Exercise: Filter the listing below for "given" and report every line that has it.
== Segment start ==
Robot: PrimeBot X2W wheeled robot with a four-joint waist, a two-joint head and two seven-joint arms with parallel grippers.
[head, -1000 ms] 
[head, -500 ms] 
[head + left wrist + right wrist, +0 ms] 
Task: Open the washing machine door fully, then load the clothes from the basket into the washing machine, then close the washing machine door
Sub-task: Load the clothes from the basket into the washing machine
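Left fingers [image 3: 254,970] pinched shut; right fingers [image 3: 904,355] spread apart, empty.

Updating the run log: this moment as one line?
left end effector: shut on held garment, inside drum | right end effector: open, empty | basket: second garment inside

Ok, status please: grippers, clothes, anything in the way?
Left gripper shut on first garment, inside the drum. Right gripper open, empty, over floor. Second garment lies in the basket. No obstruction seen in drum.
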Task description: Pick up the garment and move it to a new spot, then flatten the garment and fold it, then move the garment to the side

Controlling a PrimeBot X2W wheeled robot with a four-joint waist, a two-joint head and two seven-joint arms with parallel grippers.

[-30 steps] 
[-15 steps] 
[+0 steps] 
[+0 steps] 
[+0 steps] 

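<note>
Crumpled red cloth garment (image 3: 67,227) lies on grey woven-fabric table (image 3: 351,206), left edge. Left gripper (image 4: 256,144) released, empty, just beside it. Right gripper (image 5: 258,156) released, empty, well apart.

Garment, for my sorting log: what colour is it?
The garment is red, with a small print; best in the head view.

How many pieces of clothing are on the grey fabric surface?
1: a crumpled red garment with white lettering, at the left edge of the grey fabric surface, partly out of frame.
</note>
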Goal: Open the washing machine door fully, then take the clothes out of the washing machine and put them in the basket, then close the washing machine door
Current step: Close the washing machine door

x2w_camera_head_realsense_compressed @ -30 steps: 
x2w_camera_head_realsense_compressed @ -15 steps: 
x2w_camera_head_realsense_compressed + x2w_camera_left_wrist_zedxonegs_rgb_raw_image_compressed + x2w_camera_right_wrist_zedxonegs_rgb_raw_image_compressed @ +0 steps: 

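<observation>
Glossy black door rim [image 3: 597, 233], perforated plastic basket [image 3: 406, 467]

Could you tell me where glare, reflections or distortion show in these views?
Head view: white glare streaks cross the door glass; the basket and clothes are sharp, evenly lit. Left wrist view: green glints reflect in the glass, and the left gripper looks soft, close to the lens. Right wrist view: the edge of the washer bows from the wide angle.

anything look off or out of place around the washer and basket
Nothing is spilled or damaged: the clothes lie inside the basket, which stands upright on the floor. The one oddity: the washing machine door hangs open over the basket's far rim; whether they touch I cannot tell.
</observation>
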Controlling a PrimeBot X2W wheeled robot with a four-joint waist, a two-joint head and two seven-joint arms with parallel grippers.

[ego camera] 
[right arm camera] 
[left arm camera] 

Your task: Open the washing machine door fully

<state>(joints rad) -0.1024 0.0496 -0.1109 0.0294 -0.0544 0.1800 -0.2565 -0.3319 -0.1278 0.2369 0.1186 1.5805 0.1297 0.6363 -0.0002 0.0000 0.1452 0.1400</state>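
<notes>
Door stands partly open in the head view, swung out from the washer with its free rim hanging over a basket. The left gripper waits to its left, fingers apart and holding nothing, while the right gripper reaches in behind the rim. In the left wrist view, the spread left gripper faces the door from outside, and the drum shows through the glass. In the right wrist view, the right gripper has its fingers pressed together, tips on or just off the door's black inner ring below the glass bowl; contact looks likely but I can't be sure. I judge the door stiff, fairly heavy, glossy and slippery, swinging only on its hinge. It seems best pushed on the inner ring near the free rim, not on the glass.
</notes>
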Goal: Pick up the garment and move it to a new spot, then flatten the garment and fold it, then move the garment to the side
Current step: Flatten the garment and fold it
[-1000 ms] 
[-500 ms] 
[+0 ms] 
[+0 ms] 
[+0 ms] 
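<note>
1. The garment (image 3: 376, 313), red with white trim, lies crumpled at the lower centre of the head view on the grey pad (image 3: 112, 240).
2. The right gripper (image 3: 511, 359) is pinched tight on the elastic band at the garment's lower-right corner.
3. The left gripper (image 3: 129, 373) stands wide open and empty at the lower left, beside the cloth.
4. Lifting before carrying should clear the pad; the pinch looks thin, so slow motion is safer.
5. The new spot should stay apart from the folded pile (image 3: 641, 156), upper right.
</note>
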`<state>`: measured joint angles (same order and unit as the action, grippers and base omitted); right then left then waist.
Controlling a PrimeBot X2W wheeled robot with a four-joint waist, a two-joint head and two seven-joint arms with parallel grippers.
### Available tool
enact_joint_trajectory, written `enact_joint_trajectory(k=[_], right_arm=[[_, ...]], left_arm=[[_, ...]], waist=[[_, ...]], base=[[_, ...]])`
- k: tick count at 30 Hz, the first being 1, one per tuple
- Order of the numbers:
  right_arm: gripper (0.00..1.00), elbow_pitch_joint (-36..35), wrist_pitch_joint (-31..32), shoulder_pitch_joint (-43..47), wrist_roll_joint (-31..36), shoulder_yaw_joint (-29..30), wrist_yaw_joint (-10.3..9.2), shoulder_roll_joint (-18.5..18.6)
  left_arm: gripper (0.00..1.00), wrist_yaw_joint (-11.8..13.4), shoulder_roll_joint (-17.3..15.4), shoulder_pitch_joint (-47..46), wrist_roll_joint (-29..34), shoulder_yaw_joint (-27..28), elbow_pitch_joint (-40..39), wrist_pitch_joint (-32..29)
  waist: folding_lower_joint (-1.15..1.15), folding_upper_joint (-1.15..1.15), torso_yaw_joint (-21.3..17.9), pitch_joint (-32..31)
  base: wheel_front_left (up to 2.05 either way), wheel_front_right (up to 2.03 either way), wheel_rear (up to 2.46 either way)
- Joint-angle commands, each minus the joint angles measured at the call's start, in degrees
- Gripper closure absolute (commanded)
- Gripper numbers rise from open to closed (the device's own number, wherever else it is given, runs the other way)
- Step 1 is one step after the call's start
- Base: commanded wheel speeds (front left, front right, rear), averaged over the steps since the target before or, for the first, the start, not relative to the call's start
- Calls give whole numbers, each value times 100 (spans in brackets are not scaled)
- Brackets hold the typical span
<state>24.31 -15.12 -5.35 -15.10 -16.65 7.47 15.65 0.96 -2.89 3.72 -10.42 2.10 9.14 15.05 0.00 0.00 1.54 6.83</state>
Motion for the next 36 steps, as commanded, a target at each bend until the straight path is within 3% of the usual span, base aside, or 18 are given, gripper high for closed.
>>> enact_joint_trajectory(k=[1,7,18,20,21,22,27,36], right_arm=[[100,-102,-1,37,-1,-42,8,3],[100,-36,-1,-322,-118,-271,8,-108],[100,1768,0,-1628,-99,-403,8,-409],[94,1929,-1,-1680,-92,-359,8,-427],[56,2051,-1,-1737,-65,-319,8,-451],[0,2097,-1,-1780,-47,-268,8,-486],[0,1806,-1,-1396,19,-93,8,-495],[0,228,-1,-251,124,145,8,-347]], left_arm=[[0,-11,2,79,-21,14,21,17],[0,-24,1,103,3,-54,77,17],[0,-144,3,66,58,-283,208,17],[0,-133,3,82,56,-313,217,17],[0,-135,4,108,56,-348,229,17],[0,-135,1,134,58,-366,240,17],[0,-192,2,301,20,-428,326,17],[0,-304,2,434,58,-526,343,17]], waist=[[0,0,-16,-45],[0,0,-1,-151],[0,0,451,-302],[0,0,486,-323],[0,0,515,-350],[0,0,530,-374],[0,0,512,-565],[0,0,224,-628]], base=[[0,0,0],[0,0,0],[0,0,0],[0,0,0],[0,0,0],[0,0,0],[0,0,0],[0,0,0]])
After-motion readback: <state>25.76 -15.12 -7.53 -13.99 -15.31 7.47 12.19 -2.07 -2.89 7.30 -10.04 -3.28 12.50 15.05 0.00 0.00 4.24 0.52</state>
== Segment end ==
Answer to this task:
- Gripper numbers rise from open to closed (the device's own number, wherever else it is given, runs the other way)
Motion for the next 36 steps, as commanded, a target at each bend until the straight path is within 3% of the usual span, base aside, or 18 are given, gripper high for closed.

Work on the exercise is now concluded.